Thanks for the comment.
It depends on which problem you're talking about.
In the talk’s context, it solves only part of the problem: it makes the whole operation atomic and recoverable but causes a few side effects.
what's the difference between reading and writing with a rabbit or kafka and reading and writing with a database?
Usually i'm using REDIS for solve same problem, because it much faster than usual relation db
Thanks for the comment.
I will ignore the trade-offs of having a new component in the infrastructure now and focus only on the developer's perspective.
There are differences, but how they can impact your solution depends on your context. I mean, using Kafka or RabbitMQ in the talk's job perspective may have little difference on the job's code, but in the application perspective, which produces events in the queue, we may have to deal with a dual write issue.
The same is true for Redis: it depends on how you're using it, such as a distributed lock provider or a message queue.
Ummm...
Distribution topic starts after 27 min.
Using db locks is tricky and works differently for different databases, e.g. lock escalation. Better use an app level locking.
All that had not really to do a lot with jobs. Just long running tasks in a distributed system.
Do you have a resource recommendation on app level locking? I'm studying the topic and it would be awesome to see it more detailed. Thanks
Thanks for your comment ☺
Distributed systems are tricky, and database locks have worked well for over 30 years. Although some databases might differ, an exclusive row-level lock works similarly. By the way, a few RDBMS suffer from lock escalation, but not PostgreSQL (which was used in the talk's context); in addition to that, we used many approaches in the talk that mitigate the chances of lock escalation 💪🏻
Regarding application-level locking, PostgreSQL offers Advisory Locks as an excellent alternative to row-level locks. They're very light and are handled by the application side.

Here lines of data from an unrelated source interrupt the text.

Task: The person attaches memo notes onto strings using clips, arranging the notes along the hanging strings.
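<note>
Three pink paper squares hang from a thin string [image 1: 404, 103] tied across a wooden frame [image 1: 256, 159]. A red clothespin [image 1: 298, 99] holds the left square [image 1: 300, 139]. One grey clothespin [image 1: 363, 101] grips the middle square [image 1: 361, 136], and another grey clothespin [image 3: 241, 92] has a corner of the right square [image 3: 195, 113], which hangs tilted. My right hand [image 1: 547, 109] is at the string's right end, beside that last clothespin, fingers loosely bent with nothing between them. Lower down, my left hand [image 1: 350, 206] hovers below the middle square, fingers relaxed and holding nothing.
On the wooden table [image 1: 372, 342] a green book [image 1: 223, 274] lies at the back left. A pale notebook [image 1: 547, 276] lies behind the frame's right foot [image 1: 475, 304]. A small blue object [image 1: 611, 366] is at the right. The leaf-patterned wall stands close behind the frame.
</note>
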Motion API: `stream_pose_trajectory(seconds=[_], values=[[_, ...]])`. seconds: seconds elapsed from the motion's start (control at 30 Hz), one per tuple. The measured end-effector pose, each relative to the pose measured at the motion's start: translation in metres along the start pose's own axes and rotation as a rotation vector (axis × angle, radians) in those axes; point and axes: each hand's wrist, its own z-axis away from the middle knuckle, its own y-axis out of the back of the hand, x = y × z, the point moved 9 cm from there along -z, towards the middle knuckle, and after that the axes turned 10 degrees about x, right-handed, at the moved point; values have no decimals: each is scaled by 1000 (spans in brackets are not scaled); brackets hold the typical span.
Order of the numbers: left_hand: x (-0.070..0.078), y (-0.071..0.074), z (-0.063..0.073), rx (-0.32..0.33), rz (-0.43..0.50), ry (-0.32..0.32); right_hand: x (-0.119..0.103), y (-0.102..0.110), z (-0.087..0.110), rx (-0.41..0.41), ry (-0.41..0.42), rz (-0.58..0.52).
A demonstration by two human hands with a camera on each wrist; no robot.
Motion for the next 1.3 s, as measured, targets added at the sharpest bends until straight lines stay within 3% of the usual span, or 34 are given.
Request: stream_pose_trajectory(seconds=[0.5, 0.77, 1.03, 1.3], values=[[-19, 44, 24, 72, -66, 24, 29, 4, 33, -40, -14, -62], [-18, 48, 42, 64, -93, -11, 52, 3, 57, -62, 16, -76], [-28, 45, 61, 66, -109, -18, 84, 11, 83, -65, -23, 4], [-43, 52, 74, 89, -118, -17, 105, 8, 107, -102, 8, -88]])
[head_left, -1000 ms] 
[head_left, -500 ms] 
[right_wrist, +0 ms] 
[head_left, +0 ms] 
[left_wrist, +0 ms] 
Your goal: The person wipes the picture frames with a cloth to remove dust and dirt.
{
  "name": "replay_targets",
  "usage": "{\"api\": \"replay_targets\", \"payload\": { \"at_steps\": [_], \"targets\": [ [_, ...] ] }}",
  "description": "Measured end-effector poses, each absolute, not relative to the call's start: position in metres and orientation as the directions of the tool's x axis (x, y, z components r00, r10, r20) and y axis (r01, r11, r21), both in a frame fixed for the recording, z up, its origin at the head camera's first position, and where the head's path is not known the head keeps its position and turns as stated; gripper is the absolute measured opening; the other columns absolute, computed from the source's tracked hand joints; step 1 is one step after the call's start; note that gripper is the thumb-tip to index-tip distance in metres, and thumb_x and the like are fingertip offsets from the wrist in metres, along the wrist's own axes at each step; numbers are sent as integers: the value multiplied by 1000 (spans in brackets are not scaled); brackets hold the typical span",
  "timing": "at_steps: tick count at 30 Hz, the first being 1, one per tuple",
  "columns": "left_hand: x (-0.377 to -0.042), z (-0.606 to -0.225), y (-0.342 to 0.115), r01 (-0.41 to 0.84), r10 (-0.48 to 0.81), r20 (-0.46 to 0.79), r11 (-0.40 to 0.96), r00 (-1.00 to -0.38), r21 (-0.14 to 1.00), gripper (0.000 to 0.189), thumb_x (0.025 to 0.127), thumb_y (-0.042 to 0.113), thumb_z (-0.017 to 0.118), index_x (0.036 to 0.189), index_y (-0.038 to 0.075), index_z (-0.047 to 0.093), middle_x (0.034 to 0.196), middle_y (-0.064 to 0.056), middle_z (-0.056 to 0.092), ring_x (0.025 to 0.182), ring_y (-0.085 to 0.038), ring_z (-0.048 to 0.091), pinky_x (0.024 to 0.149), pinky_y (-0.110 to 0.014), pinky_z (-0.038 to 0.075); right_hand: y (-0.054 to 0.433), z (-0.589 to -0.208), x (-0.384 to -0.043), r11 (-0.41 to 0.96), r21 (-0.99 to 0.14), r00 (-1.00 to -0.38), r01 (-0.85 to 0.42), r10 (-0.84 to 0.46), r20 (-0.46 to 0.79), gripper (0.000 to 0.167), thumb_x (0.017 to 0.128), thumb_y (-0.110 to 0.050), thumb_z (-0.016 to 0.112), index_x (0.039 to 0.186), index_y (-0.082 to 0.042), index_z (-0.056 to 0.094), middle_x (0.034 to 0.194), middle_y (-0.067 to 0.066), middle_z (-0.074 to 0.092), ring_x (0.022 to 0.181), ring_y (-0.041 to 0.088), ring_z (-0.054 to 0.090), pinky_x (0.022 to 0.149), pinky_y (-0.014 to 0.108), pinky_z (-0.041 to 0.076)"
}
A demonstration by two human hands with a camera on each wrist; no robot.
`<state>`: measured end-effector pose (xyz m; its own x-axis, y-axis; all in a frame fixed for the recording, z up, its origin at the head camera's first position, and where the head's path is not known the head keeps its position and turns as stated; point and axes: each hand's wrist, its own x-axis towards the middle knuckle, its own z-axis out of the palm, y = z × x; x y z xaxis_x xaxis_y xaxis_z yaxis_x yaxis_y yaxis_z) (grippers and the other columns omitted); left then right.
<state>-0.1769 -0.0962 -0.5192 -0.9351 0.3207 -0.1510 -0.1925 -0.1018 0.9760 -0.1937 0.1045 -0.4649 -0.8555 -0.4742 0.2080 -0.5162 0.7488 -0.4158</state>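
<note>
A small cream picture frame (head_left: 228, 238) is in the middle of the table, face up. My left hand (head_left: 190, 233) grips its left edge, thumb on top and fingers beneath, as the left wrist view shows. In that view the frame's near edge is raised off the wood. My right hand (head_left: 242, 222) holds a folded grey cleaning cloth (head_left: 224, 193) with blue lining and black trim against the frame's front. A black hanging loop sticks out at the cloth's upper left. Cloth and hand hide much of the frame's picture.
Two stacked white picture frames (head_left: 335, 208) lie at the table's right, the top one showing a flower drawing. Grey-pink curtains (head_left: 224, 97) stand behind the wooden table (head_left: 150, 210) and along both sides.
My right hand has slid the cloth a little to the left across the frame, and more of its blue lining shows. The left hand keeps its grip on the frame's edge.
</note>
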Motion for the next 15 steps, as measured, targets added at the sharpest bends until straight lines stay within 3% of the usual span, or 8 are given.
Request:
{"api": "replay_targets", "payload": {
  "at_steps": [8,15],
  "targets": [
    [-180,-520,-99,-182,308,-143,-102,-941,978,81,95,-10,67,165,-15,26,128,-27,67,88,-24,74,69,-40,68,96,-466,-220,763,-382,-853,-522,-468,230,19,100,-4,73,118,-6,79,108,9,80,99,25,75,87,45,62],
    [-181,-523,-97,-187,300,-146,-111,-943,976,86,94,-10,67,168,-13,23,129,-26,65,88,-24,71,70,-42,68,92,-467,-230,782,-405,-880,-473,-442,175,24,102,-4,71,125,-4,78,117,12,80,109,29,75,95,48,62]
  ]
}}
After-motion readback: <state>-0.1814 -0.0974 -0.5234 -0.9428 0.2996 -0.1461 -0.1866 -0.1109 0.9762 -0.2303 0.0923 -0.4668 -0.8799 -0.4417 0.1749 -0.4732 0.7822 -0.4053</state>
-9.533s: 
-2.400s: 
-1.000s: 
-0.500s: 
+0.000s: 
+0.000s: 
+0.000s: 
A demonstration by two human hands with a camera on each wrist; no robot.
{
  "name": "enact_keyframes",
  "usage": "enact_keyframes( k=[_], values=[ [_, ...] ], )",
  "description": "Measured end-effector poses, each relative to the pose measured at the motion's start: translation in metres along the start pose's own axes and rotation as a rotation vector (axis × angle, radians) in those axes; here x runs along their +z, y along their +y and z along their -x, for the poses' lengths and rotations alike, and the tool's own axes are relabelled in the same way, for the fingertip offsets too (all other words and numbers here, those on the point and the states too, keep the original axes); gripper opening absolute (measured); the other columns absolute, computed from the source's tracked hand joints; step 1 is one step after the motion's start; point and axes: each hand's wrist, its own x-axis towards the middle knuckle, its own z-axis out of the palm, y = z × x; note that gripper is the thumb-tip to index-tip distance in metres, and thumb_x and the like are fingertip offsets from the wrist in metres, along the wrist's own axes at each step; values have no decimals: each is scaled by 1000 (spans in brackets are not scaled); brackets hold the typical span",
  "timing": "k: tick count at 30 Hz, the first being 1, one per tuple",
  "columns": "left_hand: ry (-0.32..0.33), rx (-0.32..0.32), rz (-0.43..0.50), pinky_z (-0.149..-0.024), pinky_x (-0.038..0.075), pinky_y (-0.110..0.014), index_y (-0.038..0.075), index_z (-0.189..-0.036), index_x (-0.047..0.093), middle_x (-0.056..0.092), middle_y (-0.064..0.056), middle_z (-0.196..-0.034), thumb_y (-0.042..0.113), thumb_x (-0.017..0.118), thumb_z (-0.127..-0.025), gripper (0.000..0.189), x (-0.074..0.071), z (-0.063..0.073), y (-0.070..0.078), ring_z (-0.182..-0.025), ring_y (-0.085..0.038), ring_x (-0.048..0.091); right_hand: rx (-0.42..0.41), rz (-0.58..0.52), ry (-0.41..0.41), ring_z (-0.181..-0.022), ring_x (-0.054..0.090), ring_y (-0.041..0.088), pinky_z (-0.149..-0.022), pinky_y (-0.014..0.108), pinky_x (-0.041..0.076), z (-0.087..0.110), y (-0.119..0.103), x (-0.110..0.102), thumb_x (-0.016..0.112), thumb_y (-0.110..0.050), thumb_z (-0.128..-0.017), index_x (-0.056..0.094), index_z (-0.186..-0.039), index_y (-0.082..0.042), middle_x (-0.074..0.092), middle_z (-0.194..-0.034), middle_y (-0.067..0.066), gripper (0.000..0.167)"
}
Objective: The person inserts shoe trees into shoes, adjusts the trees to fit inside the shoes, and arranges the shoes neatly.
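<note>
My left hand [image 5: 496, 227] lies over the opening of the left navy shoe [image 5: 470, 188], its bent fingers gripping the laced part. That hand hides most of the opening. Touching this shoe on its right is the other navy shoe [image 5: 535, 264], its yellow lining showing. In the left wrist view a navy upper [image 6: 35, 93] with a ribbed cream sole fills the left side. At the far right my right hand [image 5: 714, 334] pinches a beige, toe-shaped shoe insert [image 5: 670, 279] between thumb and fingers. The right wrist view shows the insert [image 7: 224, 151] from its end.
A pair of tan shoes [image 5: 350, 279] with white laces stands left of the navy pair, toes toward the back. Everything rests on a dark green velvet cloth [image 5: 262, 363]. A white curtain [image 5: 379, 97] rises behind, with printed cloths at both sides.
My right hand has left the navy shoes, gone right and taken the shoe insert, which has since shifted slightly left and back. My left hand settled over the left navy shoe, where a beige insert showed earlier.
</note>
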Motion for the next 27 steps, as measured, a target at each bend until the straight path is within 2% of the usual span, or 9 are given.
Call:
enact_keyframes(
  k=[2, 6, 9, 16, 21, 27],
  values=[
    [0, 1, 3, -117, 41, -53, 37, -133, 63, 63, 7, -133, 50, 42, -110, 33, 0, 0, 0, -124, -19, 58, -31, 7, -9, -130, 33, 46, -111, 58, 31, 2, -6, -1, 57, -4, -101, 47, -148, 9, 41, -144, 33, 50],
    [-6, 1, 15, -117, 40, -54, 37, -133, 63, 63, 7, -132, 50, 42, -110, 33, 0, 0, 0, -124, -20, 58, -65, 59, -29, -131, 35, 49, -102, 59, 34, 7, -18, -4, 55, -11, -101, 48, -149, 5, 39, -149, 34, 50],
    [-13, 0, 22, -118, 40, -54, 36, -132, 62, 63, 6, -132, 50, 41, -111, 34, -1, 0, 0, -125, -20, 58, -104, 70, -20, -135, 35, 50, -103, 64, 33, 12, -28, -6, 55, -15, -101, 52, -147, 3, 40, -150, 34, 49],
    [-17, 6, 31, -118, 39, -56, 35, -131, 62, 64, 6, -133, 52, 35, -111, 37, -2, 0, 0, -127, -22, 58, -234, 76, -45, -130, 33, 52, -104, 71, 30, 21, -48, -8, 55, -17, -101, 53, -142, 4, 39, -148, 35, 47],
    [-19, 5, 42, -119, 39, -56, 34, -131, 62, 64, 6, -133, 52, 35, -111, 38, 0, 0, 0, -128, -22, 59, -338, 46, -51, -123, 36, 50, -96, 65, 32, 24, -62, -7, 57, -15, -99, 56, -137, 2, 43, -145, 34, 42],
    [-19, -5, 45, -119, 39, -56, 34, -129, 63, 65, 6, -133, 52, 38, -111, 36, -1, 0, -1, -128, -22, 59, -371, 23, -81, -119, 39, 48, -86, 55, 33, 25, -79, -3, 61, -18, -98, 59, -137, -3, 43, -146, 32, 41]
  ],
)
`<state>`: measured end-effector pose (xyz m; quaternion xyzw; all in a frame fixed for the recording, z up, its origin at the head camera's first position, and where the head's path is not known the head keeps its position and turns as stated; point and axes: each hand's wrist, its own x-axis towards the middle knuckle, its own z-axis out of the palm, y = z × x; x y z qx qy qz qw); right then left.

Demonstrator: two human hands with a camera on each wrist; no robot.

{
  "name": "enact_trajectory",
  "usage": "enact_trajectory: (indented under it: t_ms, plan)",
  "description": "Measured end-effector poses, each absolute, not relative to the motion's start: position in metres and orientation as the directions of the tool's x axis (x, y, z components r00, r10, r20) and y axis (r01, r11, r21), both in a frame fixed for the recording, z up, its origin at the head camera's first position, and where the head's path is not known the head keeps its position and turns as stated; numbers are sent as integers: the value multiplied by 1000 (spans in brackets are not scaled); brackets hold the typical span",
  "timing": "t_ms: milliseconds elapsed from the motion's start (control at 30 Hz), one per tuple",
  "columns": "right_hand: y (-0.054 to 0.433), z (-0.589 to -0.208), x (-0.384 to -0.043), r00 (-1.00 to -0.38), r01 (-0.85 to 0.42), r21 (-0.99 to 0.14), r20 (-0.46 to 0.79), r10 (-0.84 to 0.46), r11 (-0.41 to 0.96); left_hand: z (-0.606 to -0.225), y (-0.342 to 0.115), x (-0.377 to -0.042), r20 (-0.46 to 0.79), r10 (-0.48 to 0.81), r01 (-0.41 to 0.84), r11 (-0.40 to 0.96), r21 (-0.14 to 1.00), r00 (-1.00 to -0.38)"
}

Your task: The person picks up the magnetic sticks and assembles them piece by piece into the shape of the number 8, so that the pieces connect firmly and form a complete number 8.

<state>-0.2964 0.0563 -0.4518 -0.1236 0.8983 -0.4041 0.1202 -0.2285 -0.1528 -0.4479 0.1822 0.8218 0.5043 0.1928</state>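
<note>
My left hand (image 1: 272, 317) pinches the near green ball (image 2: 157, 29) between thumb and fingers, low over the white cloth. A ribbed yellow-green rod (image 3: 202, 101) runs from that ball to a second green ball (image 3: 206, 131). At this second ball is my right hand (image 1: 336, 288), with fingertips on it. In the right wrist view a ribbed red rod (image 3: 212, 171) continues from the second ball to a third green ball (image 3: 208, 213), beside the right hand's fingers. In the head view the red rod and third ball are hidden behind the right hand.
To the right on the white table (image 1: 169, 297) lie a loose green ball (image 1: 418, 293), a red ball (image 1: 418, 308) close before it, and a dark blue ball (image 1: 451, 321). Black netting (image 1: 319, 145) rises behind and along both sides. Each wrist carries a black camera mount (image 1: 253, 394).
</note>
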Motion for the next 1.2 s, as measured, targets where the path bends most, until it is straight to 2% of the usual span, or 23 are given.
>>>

In my understanding, `select ... limit 50 for update` would directly lock these 50 rows, instead of locking one row and processing one row at a time. But in the video, it seems to be the latter approach. Why is that?
He just presents it like that for a purpose of presentation. Of course it will lock all 50 rows (as long as they meet select criteria and are not locked already). Overall this is a very basic presentation, not sure what was the point of that.
@@wukash999 I think the point is to introduce to more unexperienced people the possibles problems one might encounter, so you can study further on it (at least for me it worked ,since I've never thought or knew about this problems), not to make a thourough implementation guide
Thanks for your comment ☺
As @wukash999 commented, the idea was to make it as didactic and accessible as possible so that junior and inexperienced developers could understand it.
Do you think it got confused?
@@wukash999 Thanks for your comment and helping them to understand my intention ☺
Do you think this was an introductory and basic talk? I'm afraid I have to disagree. The talk was designed to simplify the subject and make it accessible for everyone, but it's still a complex, tricky, and detailed theme.
Parabéns Rafael, Zerou game do Java.
hahaha, valeu bruno!!!
@Transactional Will this works if You have to call a mongoRepositoy and Kafka template ?
All or nothing
If Kafka call KO
The mongo call also ?
Thanks for your comment ☺
Although MongoDB and Kafka support some level of transactions, I don't know how @Transactional annotation would work with MongoRepositories or KafkaTemplates. It's worth reading the Spring Data docs.
But it's important to be aware that you do NOT have an atomic operation (all or nothing) when your code mixes different external service calls, like PostgreSQL, Mongo, and Kafka. When you do that, you hit a common issue in distributed systems called "dual write".
@@RafaelPonte I have the same use case where i need to write to mongo, kafka and also to google cloud storage bucket within the same transaction. Do you by any chance know how to solve this problem so I get a all or nothing? Or if not possible, how we would solve this problem then….
@@RafaelPonte obrigado :)
For mongo, you can spin a new session with transaction as well, manually. However for Kafka if the produced records are idempotent, you can use the mongo transaction support above to achieve the same.
Adorei a conversa, mas não sei se queria falar sobre Spring Boot ou se candidatar a político, hahaha.. brincadeira!
Hahaha, valeu! 😊
Rafa is humble, Freak and beatifiul
Hehe, you're very kind, my friend! ❤
Is he describing Spark 😆?
Thanks for the comment 😊
Do you mean Apache Spark? hehe
Almost made me want to work with boring techs again ;)
I’m moving back to Java/JVM after 15 years in Node/JS/Python
Boring techs are amazing! 🙌🏻
Congrats, nice job!
Thanks, Barroso! 👊🏻